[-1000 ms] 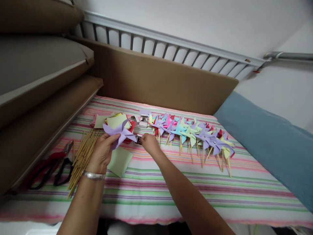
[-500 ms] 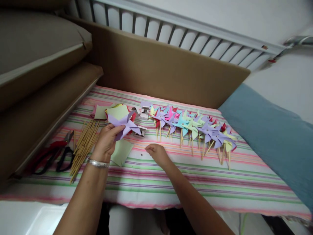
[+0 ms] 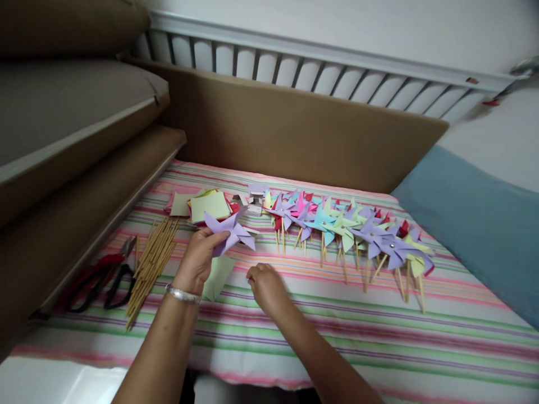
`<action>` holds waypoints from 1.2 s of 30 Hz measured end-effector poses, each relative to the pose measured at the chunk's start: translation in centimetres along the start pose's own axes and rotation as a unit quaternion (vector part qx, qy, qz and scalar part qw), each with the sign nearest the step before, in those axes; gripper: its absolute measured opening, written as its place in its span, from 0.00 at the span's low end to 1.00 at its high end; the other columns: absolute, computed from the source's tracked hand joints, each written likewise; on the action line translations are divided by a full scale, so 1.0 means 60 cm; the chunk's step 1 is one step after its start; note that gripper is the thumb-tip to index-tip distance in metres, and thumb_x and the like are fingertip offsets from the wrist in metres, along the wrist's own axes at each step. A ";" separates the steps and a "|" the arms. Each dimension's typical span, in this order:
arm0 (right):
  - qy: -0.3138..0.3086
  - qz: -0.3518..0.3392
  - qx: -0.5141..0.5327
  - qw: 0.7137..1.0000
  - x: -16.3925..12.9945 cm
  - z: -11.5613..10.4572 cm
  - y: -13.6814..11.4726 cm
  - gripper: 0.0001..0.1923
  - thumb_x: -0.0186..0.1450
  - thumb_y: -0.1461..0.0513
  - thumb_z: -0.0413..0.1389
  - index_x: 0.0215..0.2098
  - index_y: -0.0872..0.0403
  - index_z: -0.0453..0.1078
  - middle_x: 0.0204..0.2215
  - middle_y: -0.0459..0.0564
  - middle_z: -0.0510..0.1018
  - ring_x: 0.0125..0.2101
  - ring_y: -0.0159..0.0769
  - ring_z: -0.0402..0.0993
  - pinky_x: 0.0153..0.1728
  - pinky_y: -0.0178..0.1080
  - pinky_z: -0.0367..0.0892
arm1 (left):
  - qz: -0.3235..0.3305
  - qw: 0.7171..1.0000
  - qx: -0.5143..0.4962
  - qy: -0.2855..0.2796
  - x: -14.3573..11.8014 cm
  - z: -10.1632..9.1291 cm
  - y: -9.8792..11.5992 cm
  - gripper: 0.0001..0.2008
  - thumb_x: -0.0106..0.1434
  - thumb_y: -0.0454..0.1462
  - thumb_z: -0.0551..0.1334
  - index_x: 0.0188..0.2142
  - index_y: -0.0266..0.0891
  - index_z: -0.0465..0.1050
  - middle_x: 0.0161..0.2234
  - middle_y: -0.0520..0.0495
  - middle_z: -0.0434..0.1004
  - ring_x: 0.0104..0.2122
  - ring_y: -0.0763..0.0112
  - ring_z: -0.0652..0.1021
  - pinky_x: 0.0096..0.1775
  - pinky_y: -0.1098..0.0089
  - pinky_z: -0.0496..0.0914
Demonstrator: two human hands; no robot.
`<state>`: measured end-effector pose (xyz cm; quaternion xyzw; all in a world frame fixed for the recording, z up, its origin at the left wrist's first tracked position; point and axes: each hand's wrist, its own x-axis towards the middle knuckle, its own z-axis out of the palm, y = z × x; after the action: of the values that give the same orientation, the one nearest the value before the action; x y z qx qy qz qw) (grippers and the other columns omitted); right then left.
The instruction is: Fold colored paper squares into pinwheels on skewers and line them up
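Note:
My left hand (image 3: 202, 250), with a silver bracelet at the wrist, pinches a purple paper pinwheel head (image 3: 232, 233) between thumb and fingers, raised over the cloth. To its right, my right hand (image 3: 264, 285) is low at the striped cloth with its fingertips pressed together. Whatever those fingertips hold, if anything, is hidden. Between the hands, partly behind the left one, lies a pale green paper sheet (image 3: 219, 275). Beyond the left hand sits a stack of coloured paper squares (image 3: 209, 206), beside small opened boxes (image 3: 255, 203).
Finished pinwheels on sticks (image 3: 346, 227) lie in rows to the right. Wooden sticks (image 3: 154, 264) are piled at the left, beside scissors (image 3: 101, 275). A brown board (image 3: 286, 129) stands along the back, and brown cushions (image 3: 84, 123) are stacked at left.
My right hand has come down over the spot where a tiny metal piece lay, and that piece no longer shows. My left hand still holds the purple pinwheel head. The camera view has shifted slightly.

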<state>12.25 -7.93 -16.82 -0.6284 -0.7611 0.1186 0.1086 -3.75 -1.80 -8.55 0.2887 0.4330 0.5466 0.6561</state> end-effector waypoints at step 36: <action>0.060 -0.033 0.143 0.987 0.031 -0.017 0.032 0.09 0.59 0.70 0.51 0.28 0.56 0.72 0.28 0.52 0.76 0.32 0.37 0.71 0.36 0.38 0.65 | -0.006 1.000 0.011 -0.003 0.009 -0.006 -0.008 0.12 0.38 0.34 0.71 0.26 0.34 0.78 0.24 0.49 0.79 0.24 0.74 0.75 0.31 0.74 0.66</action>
<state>14.05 -5.71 -16.42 -0.5871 -0.7486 0.1841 0.2468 -3.83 -1.40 -9.24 0.2946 0.4392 0.5367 0.6575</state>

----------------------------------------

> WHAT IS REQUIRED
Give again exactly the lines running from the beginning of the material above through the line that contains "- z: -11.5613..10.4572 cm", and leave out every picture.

> REPLY
[-1000 ms] 
[-500 ms] 
[+0 ms] 
`<action>` holds waypoints from 1.2 s of 30 Hz measured end-effector poses, each relative to the pose measured at the chunk's start: translation in centimetres along the start pose's own axes and rotation as a unit quaternion (vector part qx, qy, qz and scalar part qw), each with the sign nearest the step before, in those axes; gripper: its absolute measured opening, written as its place in its span, from 0.00 at the span's low end to 1.00 at its high end; the other columns: absolute, computed from the source's tracked hand joints, each written likewise; on the action line translations are divided by a full scale, so 1.0 means 60 cm; the chunk's step 1 is one step after its start; note that gripper is the thumb-tip to index-tip distance in metres, and thumb_x and the like are fingertip offsets from the wrist in metres, along the wrist's own axes at each step. A ";" separates the steps and a "|" the arms. Each dimension's typical span, in this order:
arm0 (right):
  - qy: -0.3138..0.3086
  - qz: -0.3518..0.3392
  - qx: -0.5141..0.5327
  - qw: 0.7137..1.0000
  - x: -16.3925..12.9945 cm
  - z: -11.5613..10.4572 cm

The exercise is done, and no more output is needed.